Of all the lines below, output only those starting at the one with "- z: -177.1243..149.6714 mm" and ending at the one with "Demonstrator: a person", both ends included, exactly as written.

● ● ● ● ● ● ●

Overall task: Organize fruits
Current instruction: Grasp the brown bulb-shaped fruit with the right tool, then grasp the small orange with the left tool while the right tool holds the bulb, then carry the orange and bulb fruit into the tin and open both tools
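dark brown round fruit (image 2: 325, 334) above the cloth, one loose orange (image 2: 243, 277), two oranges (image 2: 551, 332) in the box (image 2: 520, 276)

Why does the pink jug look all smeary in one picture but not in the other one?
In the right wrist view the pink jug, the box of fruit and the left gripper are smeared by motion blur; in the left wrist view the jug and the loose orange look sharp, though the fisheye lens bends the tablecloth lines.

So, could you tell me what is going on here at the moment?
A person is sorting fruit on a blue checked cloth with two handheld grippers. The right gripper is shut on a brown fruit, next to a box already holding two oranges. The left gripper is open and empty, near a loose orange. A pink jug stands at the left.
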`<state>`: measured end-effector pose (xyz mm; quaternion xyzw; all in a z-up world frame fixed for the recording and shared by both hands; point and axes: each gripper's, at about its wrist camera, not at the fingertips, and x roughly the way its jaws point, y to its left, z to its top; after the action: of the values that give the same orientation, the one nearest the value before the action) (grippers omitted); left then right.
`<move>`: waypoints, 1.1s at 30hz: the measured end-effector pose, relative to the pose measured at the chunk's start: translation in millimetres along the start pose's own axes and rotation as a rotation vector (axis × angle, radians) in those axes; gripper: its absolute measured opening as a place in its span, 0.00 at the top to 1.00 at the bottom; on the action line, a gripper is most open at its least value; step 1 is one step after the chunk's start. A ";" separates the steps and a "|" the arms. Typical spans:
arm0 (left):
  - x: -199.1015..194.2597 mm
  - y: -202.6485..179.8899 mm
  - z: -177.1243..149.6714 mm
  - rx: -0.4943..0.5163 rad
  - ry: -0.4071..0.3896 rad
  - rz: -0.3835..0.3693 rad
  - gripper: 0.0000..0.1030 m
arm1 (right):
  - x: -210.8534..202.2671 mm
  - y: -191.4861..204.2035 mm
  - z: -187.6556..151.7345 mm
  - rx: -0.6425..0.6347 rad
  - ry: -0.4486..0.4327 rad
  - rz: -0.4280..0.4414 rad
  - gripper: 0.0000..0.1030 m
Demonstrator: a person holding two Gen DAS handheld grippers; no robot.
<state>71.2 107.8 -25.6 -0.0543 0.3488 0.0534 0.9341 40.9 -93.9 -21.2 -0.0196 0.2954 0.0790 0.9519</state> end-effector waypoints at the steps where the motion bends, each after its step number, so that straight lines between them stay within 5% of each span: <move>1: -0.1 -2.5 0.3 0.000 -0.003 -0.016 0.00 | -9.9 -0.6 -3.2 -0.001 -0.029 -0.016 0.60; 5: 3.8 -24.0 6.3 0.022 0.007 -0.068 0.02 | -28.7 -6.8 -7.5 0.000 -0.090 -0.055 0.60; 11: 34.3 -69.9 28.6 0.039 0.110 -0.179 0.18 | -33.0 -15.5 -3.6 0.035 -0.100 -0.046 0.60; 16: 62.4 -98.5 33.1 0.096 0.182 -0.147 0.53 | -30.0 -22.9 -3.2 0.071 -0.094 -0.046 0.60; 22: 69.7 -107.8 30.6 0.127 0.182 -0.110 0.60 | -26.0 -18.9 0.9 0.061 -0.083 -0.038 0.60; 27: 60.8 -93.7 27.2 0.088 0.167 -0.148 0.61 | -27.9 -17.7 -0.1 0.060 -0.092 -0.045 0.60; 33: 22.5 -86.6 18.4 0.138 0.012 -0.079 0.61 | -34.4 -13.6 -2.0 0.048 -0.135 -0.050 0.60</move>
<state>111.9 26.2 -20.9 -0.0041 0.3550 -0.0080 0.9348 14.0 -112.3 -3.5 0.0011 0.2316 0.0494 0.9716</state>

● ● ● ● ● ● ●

● **Response box**:
  - z: -177.1243..149.6714 mm
  - rx: -0.4943..0.5163 rad
  - ry: -0.4071..0.3896 rad
  - rz: -0.3835..0.3693 rad
  - gripper: 0.0000..0.1030 m
arm1 (right):
  - x: -210.8534..202.2671 mm
  - y: -191.4861..204.2035 mm
  - z: -187.6556..151.7345 mm
  - rx: -0.6425..0.6347 rad
  - ry: -0.4486..0.4327 rad
  - rz: -0.4280..0.4414 rad
  - gripper: 0.0000..0.1030 m
Demonstrator: a person holding two Gen DAS handheld grippers; no robot.

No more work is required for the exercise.